** What you have to do **
A word-for-word copy of the listing, free of images, is the expected answer.
---
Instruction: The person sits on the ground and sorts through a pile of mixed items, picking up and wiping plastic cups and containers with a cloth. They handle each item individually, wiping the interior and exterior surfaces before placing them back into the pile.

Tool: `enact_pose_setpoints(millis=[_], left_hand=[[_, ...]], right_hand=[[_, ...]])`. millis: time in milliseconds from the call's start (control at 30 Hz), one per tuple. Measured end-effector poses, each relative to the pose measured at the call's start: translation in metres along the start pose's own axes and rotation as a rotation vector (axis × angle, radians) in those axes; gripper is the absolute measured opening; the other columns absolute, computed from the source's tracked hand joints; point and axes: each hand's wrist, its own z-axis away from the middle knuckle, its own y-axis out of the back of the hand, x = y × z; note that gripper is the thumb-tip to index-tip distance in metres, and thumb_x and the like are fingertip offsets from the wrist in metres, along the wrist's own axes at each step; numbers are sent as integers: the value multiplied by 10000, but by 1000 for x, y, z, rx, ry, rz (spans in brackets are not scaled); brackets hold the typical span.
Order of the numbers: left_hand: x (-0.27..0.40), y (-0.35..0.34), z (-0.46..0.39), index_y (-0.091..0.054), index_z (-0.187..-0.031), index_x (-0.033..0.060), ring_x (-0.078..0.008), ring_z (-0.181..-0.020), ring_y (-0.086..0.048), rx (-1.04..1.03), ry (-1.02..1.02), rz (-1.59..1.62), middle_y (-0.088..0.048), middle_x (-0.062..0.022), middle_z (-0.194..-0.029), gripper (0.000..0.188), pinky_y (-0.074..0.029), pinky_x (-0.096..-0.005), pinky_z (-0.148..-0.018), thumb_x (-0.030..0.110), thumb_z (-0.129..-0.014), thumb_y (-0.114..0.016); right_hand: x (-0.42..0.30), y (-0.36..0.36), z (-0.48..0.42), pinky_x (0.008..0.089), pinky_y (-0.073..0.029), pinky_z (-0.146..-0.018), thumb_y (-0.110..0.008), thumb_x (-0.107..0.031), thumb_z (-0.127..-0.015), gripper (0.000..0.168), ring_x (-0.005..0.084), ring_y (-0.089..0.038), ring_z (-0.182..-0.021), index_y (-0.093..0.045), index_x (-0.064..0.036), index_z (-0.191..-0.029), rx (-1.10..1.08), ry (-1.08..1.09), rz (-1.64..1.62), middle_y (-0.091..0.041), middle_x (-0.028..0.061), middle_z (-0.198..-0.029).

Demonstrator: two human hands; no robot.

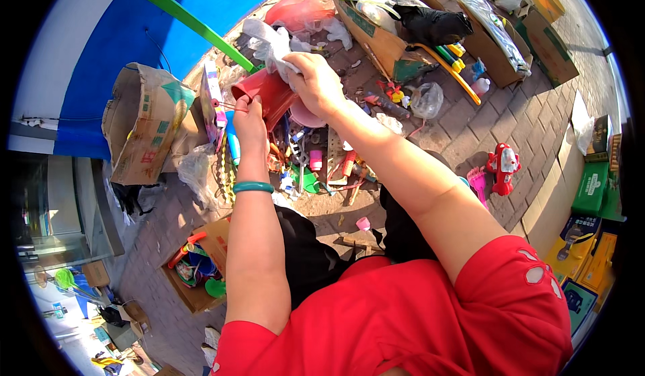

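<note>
My left hand [252,120] grips a red plastic bucket [268,96] by its rim, with a thin handle by the fingers. The bucket is tilted, its mouth turned to the left. My right hand [318,85] holds a whitish cloth [272,43] against the bucket's far side; part of the cloth hangs beyond it. Just below the bucket shows a pale pink round plastic piece [304,115]. Mixed small plastic toys and parts lie on the paving beneath, among them a pink cup-shaped piece [316,160] and a green flat piece [306,179].
A worn cardboard box [151,124] stands at left by the blue wall [85,89]. A green bar [186,16] slants down near the bucket. Another box [194,298] of toys sits lower left. Full cartons [383,53] lie ahead; a red toy [503,169] lies at right.
</note>
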Motion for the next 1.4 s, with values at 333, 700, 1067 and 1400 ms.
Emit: enact_pose_setpoints(millis=[333, 700, 1067, 1400], left_hand=[[16, -3, 22, -572, -1063, -8, -84, -855, -567, -478, -12, -196, -617, -38, -957, 186, -456, -232, -790, 46, -898, -505], [12, 19, 8, -587, -1047, 10, -92, -900, -550, -421, -39, -81, -619, -21, -985, 165, -423, -252, -838, 80, -901, -552], [2, 31, -12, -573, -1001, 11, -93, -738, -550, -102, -53, 49, -606, -33, -882, 137, -461, -234, -725, 112, -911, -553], [3, 45, -20, -558, -989, -5, -164, -805, -594, 68, 9, 232, -615, -91, -955, 143, -498, -300, -764, 120, -923, -531]], right_hand=[[18, -6, -6, 383, -430, -882, -506, -148, -778, 369, 298, -547, -1060, -572, -97, -1138, -271, -21, -151, -591, 146, -1116], [65, 45, -28, 376, -475, -755, -493, -286, -844, 311, 279, -631, -889, -632, -109, -1058, -226, -796, 124, -653, 165, -934], [127, 47, -20, 371, -469, -834, -501, -236, -827, 308, 286, -610, -980, -617, -142, -1097, -95, -820, 282, -642, 86, -1068], [144, 47, -15, 330, -468, -714, -489, -124, -849, 252, 193, -598, -785, -623, -80, -1058, -16, -894, -212, -647, 87, -910]])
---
** Response box **
Instruction: The person sits on the ground and sorts through a pile of mixed items, picking up and wiping plastic cups and containers with a cloth. They handle each item individually, wiping the interior and exterior surfaces before placing them back into the pile.

Tool: `enact_pose_setpoints(millis=[_], left_hand=[[_, ...]], right_hand=[[_, ...]])`. millis: time in milliseconds from the call's start (control at 30 Hz), one per tuple. Measured end-effector poses, each relative to the pose measured at the call's start: translation in metres along the start pose's own axes and rotation as a rotation vector (axis × angle, radians) in those axes; gripper is the absolute measured opening; the other columns absolute, computed from the source's tracked hand joints; point and axes: each hand's wrist, its own z-axis away from the middle knuckle, its own y-axis out of the back of the hand, x = y × z; note that gripper is the thumb-tip to index-tip distance in metres, and thumb_x and the like are fingertip offsets from the wrist in metres, along the wrist's own axes at each step; numbers are sent as integers: the value multiplied by 10000, but by 1000 for x, y, z, rx, ry, rz (spans in brackets are not scaled); brackets hold the typical span.
Order of the numbers: left_hand: x (-0.27..0.40), y (-0.35..0.34), z (-0.46..0.39), index_y (-0.091..0.054), index_z (-0.187..-0.031), index_x (-0.033..0.060), ring_x (-0.078..0.008), ring_z (-0.181..-0.020), ring_y (-0.086..0.048), rx (-1.04..1.03), ry (-1.02..1.02), rz (-1.59..1.62), middle_y (-0.088..0.048), middle_x (-0.062..0.022), middle_z (-0.194..-0.029), gripper (0.000..0.188), pinky_y (-0.074..0.029), pinky_x (-0.096..-0.005), pinky_z (-0.148..-0.018), thumb_x (-0.030..0.110), thumb_z (-0.129..-0.014), thumb_y (-0.114..0.016); right_hand: x (-0.42..0.30), y (-0.36..0.36), z (-0.48..0.42), pinky_x (0.008..0.089), pinky_y (-0.073..0.029), pinky_z (-0.146..-0.018), thumb_y (-0.110..0.008), thumb_x (-0.107..0.031), thumb_z (-0.127..-0.015), gripper (0.000..0.168), ring_x (-0.005..0.084), ring_y (-0.089..0.038), ring_z (-0.182..-0.021), index_y (-0.093..0.045), index_x (-0.064..0.036), index_z (-0.191..-0.029), rx (-1.10..1.08), ry (-1.08..1.09), rz (-1.64..1.62), middle_y (-0.091..0.041), middle_x (-0.028..0.061), middle_z (-0.198..-0.029).

Demonstrator: two human hands; no robot.


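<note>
My left hand [252,120] grips a red plastic bucket [268,96] by its rim, with a thin handle by the fingers. The bucket is tilted, its mouth turned to the left. My right hand [318,85] holds a whitish cloth [272,43] against the bucket's far side; part of the cloth hangs beyond it. Just below the bucket shows a pale pink round plastic piece [304,115]. Mixed small plastic toys and parts lie on the paving beneath, among them a pink cup-shaped piece [316,160] and a green flat piece [306,179].
A worn cardboard box [151,124] stands at left by the blue wall [85,89]. A green bar [186,16] slants down near the bucket. Another box [194,298] of toys sits lower left. Full cartons [383,53] lie ahead; a red toy [503,169] lies at right.
</note>
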Motion for the next 1.4 s, with values at 333, 700, 1067 and 1400 ms.
Emit: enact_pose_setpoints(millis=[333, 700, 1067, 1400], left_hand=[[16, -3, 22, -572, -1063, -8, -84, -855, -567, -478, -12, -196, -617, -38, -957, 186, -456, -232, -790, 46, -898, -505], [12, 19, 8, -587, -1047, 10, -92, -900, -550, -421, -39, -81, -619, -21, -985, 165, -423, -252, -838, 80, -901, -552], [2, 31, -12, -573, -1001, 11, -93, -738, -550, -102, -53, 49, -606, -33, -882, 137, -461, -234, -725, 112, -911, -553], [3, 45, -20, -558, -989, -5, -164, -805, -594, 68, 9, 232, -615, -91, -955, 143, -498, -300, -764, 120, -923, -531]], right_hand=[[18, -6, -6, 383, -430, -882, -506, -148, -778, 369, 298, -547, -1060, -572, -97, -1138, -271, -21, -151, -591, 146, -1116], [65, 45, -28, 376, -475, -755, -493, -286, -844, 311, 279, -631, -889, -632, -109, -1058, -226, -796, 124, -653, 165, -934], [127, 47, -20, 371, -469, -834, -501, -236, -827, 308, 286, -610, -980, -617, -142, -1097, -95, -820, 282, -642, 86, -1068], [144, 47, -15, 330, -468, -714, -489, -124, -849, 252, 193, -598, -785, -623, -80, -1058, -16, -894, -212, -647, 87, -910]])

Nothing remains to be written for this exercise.